PROMPT:
Extract, exactly and without pictures, every line from the one that includes "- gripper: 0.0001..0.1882" through the final line of the material below.

INFORMATION SHOWN:
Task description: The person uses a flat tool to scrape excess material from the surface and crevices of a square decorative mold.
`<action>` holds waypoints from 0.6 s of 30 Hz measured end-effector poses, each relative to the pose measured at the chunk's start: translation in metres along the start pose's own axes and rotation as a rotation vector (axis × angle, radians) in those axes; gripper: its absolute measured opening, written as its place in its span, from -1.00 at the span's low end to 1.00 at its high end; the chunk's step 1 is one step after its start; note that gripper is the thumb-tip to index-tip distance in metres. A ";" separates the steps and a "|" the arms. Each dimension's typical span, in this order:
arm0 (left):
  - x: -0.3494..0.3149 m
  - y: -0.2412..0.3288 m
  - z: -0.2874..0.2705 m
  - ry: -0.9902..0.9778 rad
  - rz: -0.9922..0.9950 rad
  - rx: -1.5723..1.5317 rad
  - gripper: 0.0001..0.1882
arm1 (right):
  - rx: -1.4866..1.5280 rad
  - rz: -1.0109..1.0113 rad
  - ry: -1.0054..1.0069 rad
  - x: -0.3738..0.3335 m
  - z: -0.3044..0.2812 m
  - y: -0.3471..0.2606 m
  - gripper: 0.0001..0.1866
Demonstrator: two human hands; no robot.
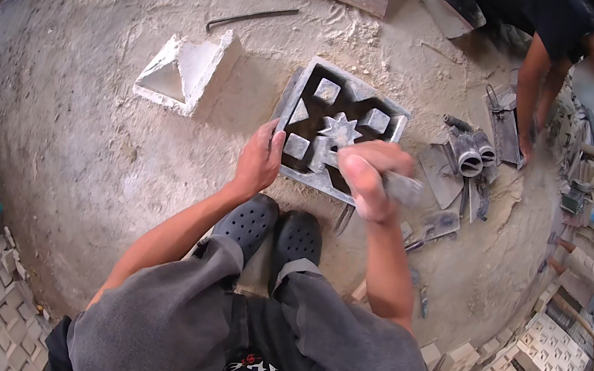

SOLUTION TO THE PROBLEM:
  - gripper: 0.0001..0.1882
arm1 (right):
  - rx: -1.4866..1.5280 rad
  - rz: -1.0109..1.0113 rad
  - ry: -1.0054..1.0069 rad
  - x: -0.3738..0.3335 m
  - z: -0.3044..0.2812 m
  - y: -0.3471..0.2606 m
  - gripper: 0.0001..0.1866
Demonstrator: two human hands; no robot.

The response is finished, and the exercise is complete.